Nothing highlights why the documentary matters more than the human tragedy at the centre of it. On Good Friday 2016, Burleigh’s Ryan Martin drowned at Fingal while saving the life of a seven-year-old girl. The dramatic incident – and heroism of so many that day – has now been immortalised in Rip Current Heroes and for Markland, that responsibility was a huge load to bear.
“It was incredibly moving,” he says of receiving the blessing of the Martin family to recreate the chaotic event that claimed their loved one. “I spent a long time talking to Ryan’s brother Josh and then their mother to make sure they were comfortable with the program I wanted to make.
“With TV, people panic that it will be overly dramatised and be all about entertainment and ignore the grief they are suffering is real. There was enormous trust there, and I had to honour that trust. They got to see the program and say yes or no to the content, and if they weren’t happy, I would have changed it because it is their story.
“It makes me proud that we’ve made something that means Ryan won’t be forgotten, and his sacrifice has been turned into something positive. As a filmmaker, I’m privileged that I have a chance to do that. I increasingly want my projects to have a social impact – that’s what keeps me going.”
Markland has much to be proud of. A body of work to rival any documentary-maker in the country. A blended family who support him as much as he supports them. A wife he describes as “the kindest woman I’ve ever met”.
From the young boy who would hang on his parents’ every word as they shared stories at the dinner table, it would seem the kid’s turned out alright. That said, what do Mum and Dad think of the career path he’s travelled?
“Most of the time they say ‘It’s our fault you’re in this bloody game’,” Markland laughs. “No, they get a kick out of it. I still talk with my parents about storytelling and flesh out stories.

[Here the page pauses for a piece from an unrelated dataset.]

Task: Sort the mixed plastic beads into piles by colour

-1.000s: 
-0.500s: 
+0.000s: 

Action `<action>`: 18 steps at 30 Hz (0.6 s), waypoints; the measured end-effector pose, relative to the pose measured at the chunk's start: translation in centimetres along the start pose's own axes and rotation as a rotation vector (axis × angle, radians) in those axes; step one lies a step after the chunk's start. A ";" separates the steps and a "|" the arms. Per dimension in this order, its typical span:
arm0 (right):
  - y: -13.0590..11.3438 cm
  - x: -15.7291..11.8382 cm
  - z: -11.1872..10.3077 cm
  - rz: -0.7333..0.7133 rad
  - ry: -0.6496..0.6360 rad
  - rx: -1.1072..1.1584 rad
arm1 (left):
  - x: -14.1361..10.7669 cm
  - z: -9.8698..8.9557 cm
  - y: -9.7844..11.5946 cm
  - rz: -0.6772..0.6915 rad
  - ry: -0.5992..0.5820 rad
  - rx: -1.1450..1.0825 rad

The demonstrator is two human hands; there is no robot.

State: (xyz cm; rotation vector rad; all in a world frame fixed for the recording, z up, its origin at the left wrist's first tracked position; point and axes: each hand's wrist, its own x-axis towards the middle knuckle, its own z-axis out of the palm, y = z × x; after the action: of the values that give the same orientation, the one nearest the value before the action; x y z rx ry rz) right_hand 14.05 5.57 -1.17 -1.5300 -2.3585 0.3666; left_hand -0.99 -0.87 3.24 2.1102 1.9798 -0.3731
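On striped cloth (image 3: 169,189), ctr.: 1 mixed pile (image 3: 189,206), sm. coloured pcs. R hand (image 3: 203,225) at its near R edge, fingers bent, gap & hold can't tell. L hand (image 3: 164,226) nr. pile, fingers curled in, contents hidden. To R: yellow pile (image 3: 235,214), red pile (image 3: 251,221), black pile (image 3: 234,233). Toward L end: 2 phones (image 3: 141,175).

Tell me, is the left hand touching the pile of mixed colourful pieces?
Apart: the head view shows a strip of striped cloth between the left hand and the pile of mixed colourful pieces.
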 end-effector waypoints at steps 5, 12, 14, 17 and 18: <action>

They understand the journey it’s taken to get to this point, and I think they’re proud of me.” A final smile breaks out across his face. “And they sometimes wonder how I’m going to feed myself tomorrow.”
MARK OF THE MAN
A Bold Dream (2004) – follows construction of the Gold Coast Convention and Exhibition Centre from pre-production to completion. “That was a fascinating program with so many stakeholders and locals from different businesses involved.”
Mad Way South (2012) – Currumbin’s Geoff Wilson and three fellow adventure junkies race kite buggies across the Sahara Desert. “You can’t make an adventure story that doesn’t have near-disasters, personality clashes, extreme danger – and this had them all. It was full of testosterone.”
Sharks in the City (2012) – shines a spotlight on what it’s like for a city to share its backyard waterways with hundreds of bull sharks. “National Geographic looked at aerials of the Gold Coast and were blown away by the canals. They had no idea the canal system was so extensive.”
Vintage Adventurer (2016) – highlights the extraordinary adventures of Gold Coaster Rod Wade as he crosses the US and Australia in a 1929 Model A Ford. “Rod was one of those unique and colourful subjects every filmmaker dreams of finding.”
47 Below (2016) – the astonishing story of Wilson’s bid to complete a solo, unsupported crossing of Antarctica. “This adventure was always going to deliver when it came to action and drama. We just needed Geoff to get home safely.”
Rip Current Heroes (2017) – details the science of rip currents and how to survive them. “The Gold Coast and Tweed communities were vital to this project being made. It got to the point where people said ‘The ocean is our back yard and we want to make a difference’.
Arctic Quest (2018) – Wilson not only attempts a record-breaking crossing of Greenland but takes his son-in-law along for the ride. “Geoff and I connected well from the beginning. He loves tackling these insane challenges, and I love bringing them to life on the screen.”